- **ASSIGNED TASK**:
Each entry must be copied exactly, without omission.

Stored data entries
::::

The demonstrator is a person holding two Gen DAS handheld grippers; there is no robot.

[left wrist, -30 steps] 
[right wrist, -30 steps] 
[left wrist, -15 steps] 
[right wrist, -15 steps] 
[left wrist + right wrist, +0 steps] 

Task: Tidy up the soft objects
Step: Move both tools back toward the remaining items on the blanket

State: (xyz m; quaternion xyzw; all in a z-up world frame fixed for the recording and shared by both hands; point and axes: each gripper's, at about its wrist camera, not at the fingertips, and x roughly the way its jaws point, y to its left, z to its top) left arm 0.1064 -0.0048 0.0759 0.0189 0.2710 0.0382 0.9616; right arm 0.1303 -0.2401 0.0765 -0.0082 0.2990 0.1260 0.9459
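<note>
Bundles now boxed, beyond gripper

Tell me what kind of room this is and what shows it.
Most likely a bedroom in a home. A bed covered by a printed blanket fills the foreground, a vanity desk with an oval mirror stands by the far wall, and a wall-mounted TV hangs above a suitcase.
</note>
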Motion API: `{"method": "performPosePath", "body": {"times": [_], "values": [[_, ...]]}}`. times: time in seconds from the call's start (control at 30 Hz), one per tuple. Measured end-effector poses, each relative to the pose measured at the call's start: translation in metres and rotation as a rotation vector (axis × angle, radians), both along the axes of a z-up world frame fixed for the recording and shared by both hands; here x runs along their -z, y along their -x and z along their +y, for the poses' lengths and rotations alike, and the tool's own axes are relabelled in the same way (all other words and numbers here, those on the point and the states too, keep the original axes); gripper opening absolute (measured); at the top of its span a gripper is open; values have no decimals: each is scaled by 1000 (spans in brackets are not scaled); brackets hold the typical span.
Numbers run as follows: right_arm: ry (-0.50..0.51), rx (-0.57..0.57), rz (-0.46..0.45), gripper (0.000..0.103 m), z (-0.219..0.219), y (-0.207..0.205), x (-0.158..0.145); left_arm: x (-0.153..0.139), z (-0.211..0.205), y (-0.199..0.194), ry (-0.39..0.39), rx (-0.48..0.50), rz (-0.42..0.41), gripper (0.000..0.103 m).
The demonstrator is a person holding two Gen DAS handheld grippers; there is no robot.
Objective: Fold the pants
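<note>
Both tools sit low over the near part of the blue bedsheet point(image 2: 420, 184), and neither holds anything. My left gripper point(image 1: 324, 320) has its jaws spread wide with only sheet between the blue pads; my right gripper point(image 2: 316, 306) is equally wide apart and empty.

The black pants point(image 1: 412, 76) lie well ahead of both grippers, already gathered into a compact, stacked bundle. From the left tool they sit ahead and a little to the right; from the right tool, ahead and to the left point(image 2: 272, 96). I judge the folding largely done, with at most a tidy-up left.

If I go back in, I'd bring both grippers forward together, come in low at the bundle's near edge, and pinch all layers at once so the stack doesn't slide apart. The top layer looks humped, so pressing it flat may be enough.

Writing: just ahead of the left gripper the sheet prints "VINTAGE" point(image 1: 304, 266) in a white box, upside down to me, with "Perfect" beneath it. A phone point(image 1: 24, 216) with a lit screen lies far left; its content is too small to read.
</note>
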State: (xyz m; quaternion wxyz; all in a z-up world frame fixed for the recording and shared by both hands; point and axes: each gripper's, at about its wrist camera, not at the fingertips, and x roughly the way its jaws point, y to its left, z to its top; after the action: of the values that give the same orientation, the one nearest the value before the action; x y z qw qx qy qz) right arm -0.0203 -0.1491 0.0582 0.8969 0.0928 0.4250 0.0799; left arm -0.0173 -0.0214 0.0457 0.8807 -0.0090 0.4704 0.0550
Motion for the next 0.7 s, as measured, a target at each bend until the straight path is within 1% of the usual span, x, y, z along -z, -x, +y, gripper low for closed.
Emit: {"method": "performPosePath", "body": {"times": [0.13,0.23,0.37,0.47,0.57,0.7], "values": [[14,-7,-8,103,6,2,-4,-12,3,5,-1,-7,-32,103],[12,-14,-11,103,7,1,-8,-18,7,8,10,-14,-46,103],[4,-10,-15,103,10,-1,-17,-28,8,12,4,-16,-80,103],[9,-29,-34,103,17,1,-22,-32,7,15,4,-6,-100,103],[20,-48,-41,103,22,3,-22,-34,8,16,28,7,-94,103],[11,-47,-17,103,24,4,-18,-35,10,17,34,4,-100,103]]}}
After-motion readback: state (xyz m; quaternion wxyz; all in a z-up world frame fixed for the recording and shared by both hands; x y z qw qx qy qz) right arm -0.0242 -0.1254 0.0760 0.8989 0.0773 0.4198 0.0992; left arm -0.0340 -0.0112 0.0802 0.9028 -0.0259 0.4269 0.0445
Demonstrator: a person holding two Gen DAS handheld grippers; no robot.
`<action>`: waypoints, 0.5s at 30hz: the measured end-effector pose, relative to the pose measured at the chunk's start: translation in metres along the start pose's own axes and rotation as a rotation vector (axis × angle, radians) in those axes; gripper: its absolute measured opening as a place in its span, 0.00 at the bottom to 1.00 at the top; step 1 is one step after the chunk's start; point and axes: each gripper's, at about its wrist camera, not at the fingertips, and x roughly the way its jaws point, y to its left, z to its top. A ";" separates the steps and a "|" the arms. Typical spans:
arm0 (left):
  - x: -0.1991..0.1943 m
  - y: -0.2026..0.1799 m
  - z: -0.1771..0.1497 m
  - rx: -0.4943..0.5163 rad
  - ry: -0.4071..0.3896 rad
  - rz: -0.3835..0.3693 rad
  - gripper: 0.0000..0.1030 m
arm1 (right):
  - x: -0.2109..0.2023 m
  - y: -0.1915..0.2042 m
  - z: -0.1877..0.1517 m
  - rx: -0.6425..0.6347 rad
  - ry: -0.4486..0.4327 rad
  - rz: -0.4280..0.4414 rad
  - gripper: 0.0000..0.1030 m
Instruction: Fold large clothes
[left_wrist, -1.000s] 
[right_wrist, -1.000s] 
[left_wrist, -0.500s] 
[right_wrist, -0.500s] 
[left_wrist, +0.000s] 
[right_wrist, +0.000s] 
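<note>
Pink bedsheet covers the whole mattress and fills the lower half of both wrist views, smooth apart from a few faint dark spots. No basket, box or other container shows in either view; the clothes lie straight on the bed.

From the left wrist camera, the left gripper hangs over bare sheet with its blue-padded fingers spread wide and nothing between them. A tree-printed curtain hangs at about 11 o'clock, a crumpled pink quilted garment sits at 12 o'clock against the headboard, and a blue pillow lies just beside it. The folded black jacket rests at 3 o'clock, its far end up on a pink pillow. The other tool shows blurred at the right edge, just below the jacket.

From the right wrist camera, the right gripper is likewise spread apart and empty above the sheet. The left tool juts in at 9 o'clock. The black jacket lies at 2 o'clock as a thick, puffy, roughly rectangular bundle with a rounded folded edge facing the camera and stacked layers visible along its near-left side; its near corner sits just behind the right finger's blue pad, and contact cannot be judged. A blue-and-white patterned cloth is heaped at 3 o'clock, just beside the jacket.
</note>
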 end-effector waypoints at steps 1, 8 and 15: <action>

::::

- **ANSWER SPACE**:
The demonstrator is a person holding two Gen DAS handheld grippers; there is no robot.

[left wrist, -30 steps] 
[right wrist, -30 steps] 
[left wrist, -15 steps] 
[right wrist, -15 steps] 
[left wrist + right wrist, +0 steps] 

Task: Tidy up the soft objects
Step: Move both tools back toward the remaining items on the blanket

State: (xyz m; quaternion xyzw; all in a z-up world frame fixed for the recording and shared by both hands; point and axes: each gripper's, at about its wrist camera, not at the fingertips, and x roughly the way its jaws point, y to its left, z to its top) left arm 0.1064 -0.0048 0.0759 0.0189 0.2710 0.0382 0.9616; right arm 0.1303 -0.2401 0.0765 -0.0082 0.2990 0.1260 0.9459
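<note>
Bundles now boxed, beyond gripper

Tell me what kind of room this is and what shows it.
Most likely a bedroom in a home. A bed covered by a printed blanket fills the foreground, a vanity desk with an oval mirror stands by the far wall, and a wall-mounted TV hangs above a suitcase.
</note>
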Motion API: `{"method": "performPosePath", "body": {"times": [_], "values": [[_, ...]]}}`. times: time in seconds from the call's start (control at 30 Hz), one per tuple. Measured end-effector poses, each relative to the pose measured at the call's start: translation in metres and rotation as a rotation vector (axis × angle, radians), both along the axes of a z-up world frame fixed for the recording and shared by both hands; here x runs along their -z, y along their -x and z along their +y, for the poses' lengths and rotations alike, and the tool's own axes are relabelled in the same way (all other words and numbers here, those on the point and the states too, keep the original axes); gripper opening absolute (measured); at the top of its span a gripper is open; values have no decimals: each is scaled by 1000 (spans in brackets are not scaled); brackets hold the typical span.
Numbers run as follows: right_arm: ry (-0.50..0.51), rx (-0.57..0.57), rz (-0.46..0.45), gripper (0.000..0.103 m), z (-0.219..0.219), y (-0.207..0.205), x (-0.158..0.145); left_arm: x (-0.153..0.139), z (-0.211..0.205), y (-0.199..0.194), ry (-0.39..0.39), rx (-0.48..0.50), rz (-0.42..0.41), gripper (0.000..0.103 m).
The demonstrator is a person holding two Gen DAS handheld grippers; there is no robot.
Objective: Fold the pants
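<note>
Both tools sit low over the near part of the blue bedsheet point(image 2: 420, 184), and neither holds anything. My left gripper point(image 1: 324, 320) has its jaws spread wide with only sheet between the blue pads; my right gripper point(image 2: 316, 306) is equally wide apart and empty.

The black pants point(image 1: 412, 76) lie well ahead of both grippers, already gathered into a compact, stacked bundle. From the left tool they sit ahead and a little to the right; from the right tool, ahead and to the left point(image 2: 272, 96). I judge the folding largely done, with at most a tidy-up left.

If I go back in, I'd bring both grippers forward together, come in low at the bundle's near edge, and pinch all layers at once so the stack doesn't slide apart. The top layer looks humped, so pressing it flat may be enough.

Writing: just ahead of the left gripper the sheet prints "VINTAGE" point(image 1: 304, 266) in a white box, upside down to me, with "Perfect" beneath it. A phone point(image 1: 24, 216) with a lit screen lies far left; its content is too small to read.
</note>
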State: (xyz m; quaternion wxyz; all in a z-up world frame fixed for the recording and shared by both hands; point and axes: each gripper's, at about its wrist camera, not at the fingertips, and x roughly the way its jaws point, y to its left, z to its top; after the action: of the values that give the same orientation, the one nearest the value before the action; x y z qw qx qy qz) right arm -0.0203 -0.1491 0.0582 0.8969 0.0928 0.4250 0.0799; left arm -0.0173 -0.0214 0.0457 0.8807 -0.0090 0.4704 0.0550
Motion for the next 0.7 s, as measured, a target at each bend until the straight path is within 1% of the usual span, x, y, z along -z, -x, +y, gripper low for closed.
Emit: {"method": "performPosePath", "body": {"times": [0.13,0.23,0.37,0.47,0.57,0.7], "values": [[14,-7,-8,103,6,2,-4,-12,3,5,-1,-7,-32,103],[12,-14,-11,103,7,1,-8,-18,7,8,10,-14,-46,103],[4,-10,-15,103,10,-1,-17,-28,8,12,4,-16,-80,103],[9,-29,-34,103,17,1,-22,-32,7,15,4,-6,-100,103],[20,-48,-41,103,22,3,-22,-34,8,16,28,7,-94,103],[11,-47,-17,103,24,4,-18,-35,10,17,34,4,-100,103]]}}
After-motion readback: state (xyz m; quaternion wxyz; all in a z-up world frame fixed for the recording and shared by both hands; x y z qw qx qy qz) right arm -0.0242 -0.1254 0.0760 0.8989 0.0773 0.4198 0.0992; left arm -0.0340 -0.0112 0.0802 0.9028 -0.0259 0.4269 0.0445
Demonstrator: a person holding two Gen DAS handheld grippers; no robot.
`<action>`: waypoints, 0.5s at 30hz: the measured end-effector pose, relative to the pose measured at the chunk's start: translation in metres along the start pose's own axes and rotation as a rotation vector (axis × angle, radians) in those axes; gripper: its absolute measured opening as a place in its span, 0.00 at the bottom to 1.00 at the top; step 1 is one step after the chunk's start; point and axes: each gripper's, at about its wrist camera, not at the fingertips, and x roughly the way its jaws point, y to its left, z to its top. A ";" separates the steps and a "|" the arms. Typical spans:
arm0 (left):
  - x: -0.1991..0.1943 m
  - y: -0.2026..0.1799 m
  - z: -0.1771..0.1497 m
  - rx: -0.4943..0.5163 rad
  - ry: -0.4071..0.3896 rad
  - rz: -0.3835..0.3693 rad
  - gripper: 0.0000..0.1030 m
arm1 (right):
  - x: -0.2109..0.2023 m
  - y: -0.1915..0.2042 m
  - z: -0.1877..0.1517 m
  - rx: -0.6425..0.6347 rad
  - ry: -0.4486..0.4327 rad
  - rz: -0.4280..0.4414 rad
  - gripper: 0.0000..0.1030 m
Instruction: Fold large clothes
[left_wrist, -1.000s] 
[right_wrist, -1.000s] 
[left_wrist, -0.500s] 
[right_wrist, -0.500s] 
[left_wrist, +0.000s] 
[right_wrist, +0.000s] 
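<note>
Pink bedsheet covers the whole mattress and fills the lower half of both wrist views, smooth apart from a few faint dark spots. No basket, box or other container shows in either view; the clothes lie straight on the bed.

From the left wrist camera, the left gripper hangs over bare sheet with its blue-padded fingers spread wide and nothing between them. A tree-printed curtain hangs at about 11 o'clock, a crumpled pink quilted garment sits at 12 o'clock against the headboard, and a blue pillow lies just beside it. The folded black jacket rests at 3 o'clock, its far end up on a pink pillow. The other tool shows blurred at the right edge, just below the jacket.

From the right wrist camera, the right gripper is likewise spread apart and empty above the sheet. The left tool juts in at 9 o'clock. The black jacket lies at 2 o'clock as a thick, puffy, roughly rectangular bundle with a rounded folded edge facing the camera and stacked layers visible along its near-left side; its near corner sits just behind the right finger's blue pad, and contact cannot be judged. A blue-and-white patterned cloth is heaped at 3 o'clock, just beside the jacket.
</note>
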 end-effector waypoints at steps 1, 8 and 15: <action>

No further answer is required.